> _Excerpted data_
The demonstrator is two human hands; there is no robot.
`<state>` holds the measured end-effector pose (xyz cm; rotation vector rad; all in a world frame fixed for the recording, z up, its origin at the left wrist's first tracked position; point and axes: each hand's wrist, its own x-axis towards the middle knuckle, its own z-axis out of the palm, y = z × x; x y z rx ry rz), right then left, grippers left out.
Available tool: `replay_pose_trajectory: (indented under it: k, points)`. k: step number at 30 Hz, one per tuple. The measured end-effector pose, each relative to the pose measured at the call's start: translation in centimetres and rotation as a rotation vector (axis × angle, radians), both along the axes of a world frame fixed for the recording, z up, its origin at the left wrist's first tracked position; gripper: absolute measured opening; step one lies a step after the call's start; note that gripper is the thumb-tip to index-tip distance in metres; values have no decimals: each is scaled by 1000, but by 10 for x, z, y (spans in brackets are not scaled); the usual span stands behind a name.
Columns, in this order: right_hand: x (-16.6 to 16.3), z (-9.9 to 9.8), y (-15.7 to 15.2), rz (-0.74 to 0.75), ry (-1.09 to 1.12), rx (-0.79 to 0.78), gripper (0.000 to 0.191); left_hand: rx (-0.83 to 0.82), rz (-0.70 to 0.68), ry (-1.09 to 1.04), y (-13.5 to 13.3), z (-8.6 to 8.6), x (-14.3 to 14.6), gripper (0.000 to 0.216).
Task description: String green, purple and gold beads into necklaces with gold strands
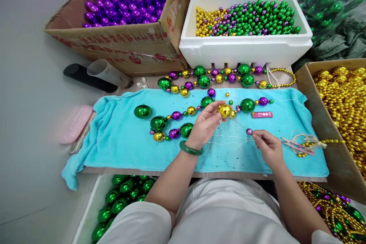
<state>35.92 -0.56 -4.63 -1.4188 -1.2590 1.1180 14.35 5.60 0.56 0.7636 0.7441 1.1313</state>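
My left hand point(206, 124), with a green bangle point(191, 148) at its wrist, is closed on a large gold bead point(224, 111) with its thumb and fingers. A smaller gold bead point(233, 114) sits just right of it. Lower right, my right hand point(268, 146) pinches a small purple bead point(249, 132), and a thin thread runs from it up toward the gold beads. Around my hands on the blue towel point(114, 148) lies a part-strung strand with green beads point(247, 105), purple beads point(176, 115) and gold ones. A loose green bead point(143, 111) rests at the left.
A finished-looking bead necklace point(204, 81) lies behind the towel. Thread snips point(297, 145) and a pink packet point(262, 114) are on the right. Behind stand a white foam box point(246, 47) of small beads and a cardboard box point(120, 47) of purple beads. Another carton point(317, 110) holds gold strands.
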Motion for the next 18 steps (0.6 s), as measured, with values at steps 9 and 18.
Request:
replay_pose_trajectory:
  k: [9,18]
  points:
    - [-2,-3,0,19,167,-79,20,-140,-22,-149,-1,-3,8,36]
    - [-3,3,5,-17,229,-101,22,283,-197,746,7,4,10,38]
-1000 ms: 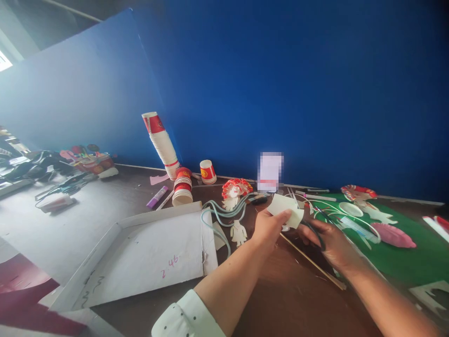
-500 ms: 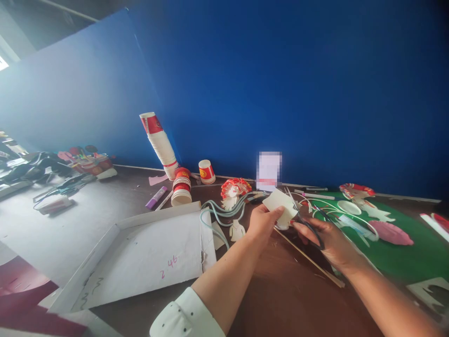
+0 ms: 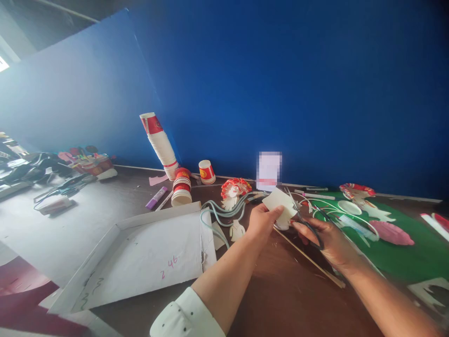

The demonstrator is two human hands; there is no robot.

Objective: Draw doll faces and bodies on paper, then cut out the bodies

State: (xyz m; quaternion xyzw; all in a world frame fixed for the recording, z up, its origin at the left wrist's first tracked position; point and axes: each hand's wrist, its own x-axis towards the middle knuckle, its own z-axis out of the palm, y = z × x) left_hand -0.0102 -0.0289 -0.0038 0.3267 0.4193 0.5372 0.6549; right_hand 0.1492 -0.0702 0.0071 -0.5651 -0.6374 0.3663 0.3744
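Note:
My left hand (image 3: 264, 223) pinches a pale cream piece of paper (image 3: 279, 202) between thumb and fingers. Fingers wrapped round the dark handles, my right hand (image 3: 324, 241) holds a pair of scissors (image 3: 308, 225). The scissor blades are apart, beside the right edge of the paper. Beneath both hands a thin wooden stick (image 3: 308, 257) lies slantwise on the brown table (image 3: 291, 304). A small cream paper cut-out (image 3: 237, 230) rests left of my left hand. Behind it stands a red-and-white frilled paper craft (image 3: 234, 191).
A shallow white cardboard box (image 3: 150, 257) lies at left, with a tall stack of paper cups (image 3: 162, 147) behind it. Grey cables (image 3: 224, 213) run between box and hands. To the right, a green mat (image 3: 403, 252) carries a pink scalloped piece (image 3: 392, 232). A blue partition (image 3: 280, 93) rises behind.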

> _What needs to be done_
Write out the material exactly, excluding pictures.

> _Solution to this task_
The demonstrator is two human hands; there is no robot.
`<state>` holds the measured end-effector pose (xyz cm; rotation vector rad; all in a world frame fixed for the recording, z up, its origin at the left wrist's first tracked position; point and axes: each hand's wrist, its own x-axis towards the middle knuckle, its own z-axis out of the palm, y = z × x; x y z rx ry rz), right then left, grippers left out.
Available tool: `replay_pose_trajectory: (indented under it: k, points)`. k: step number at 30 Hz, one per tuple. The measured end-effector pose, each relative to the pose measured at the call's start: translation in centimetres and rotation as a rotation vector (axis × angle, radians), both along the axes of a world frame fixed for the recording, z up, its origin at the left wrist's first tracked position; gripper: absolute measured opening; step one lies a step after the call's start; note that gripper is the thumb-tip to index-tip distance in metres; values have no decimals: each is scaled by 1000, but by 10 for x, z, y (spans in brackets are not scaled); the usual span stands behind a name.
Columns, in this order: right_hand: x (-16.6 to 16.3), z (-9.9 to 9.8), y (-15.7 to 15.2), rz (-0.74 to 0.75), ry (-1.09 to 1.12), rx (-0.79 to 0.78), gripper (0.000 to 0.191); left_hand: rx (-0.83 to 0.82), rz (-0.70 to 0.68), ry (-1.09 to 1.04), y (-13.5 to 13.3), z (-8.6 to 8.6), x (-14.3 to 14.6), gripper (0.000 to 0.216).
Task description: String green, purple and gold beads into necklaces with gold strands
<state>35.92 -0.56 -4.63 -1.4188 -1.2590 1.1180 14.35 5.60 0.56 0.7636 0.7441 1.1313</state>
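My left hand point(206, 124), with a green bangle point(191, 148) at its wrist, is closed on a large gold bead point(224, 111) with its thumb and fingers. A smaller gold bead point(233, 114) sits just right of it. Lower right, my right hand point(268, 146) pinches a small purple bead point(249, 132), and a thin thread runs from it up toward the gold beads. Around my hands on the blue towel point(114, 148) lies a part-strung strand with green beads point(247, 105), purple beads point(176, 115) and gold ones. A loose green bead point(143, 111) rests at the left.
A finished-looking bead necklace point(204, 81) lies behind the towel. Thread snips point(297, 145) and a pink packet point(262, 114) are on the right. Behind stand a white foam box point(246, 47) of small beads and a cardboard box point(120, 47) of purple beads. Another carton point(317, 110) holds gold strands.
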Motion for the next 18 steps (0.6 s), as measured, with values at steps 9 and 18.
Request:
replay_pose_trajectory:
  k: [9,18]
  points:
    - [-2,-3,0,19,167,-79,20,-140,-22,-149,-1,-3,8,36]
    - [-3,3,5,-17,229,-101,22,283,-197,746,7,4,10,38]
-1000 ms: 
-500 ms: 
+0 ms: 

The demonstrator is two human hands; there is no robot.

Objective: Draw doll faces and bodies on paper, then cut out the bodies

State: (xyz m; quaternion xyzw; all in a world frame fixed for the recording, z up, its origin at the left wrist's first tracked position; point and axes: each hand's wrist, its own x-axis towards the middle knuckle, its own z-axis out of the palm, y = z × x) left_hand -0.0102 -0.0289 -0.0038 0.3267 0.4193 0.5372 0.6549; right_hand 0.1492 -0.0702 0.0071 -0.5651 -0.6374 0.3663 0.3744
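Note:
My left hand (image 3: 264, 223) pinches a pale cream piece of paper (image 3: 279, 202) between thumb and fingers. Fingers wrapped round the dark handles, my right hand (image 3: 324, 241) holds a pair of scissors (image 3: 308, 225). The scissor blades are apart, beside the right edge of the paper. Beneath both hands a thin wooden stick (image 3: 308, 257) lies slantwise on the brown table (image 3: 291, 304). A small cream paper cut-out (image 3: 237, 230) rests left of my left hand. Behind it stands a red-and-white frilled paper craft (image 3: 234, 191).
A shallow white cardboard box (image 3: 150, 257) lies at left, with a tall stack of paper cups (image 3: 162, 147) behind it. Grey cables (image 3: 224, 213) run between box and hands. To the right, a green mat (image 3: 403, 252) carries a pink scalloped piece (image 3: 392, 232). A blue partition (image 3: 280, 93) rises behind.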

There is nothing more to the answer.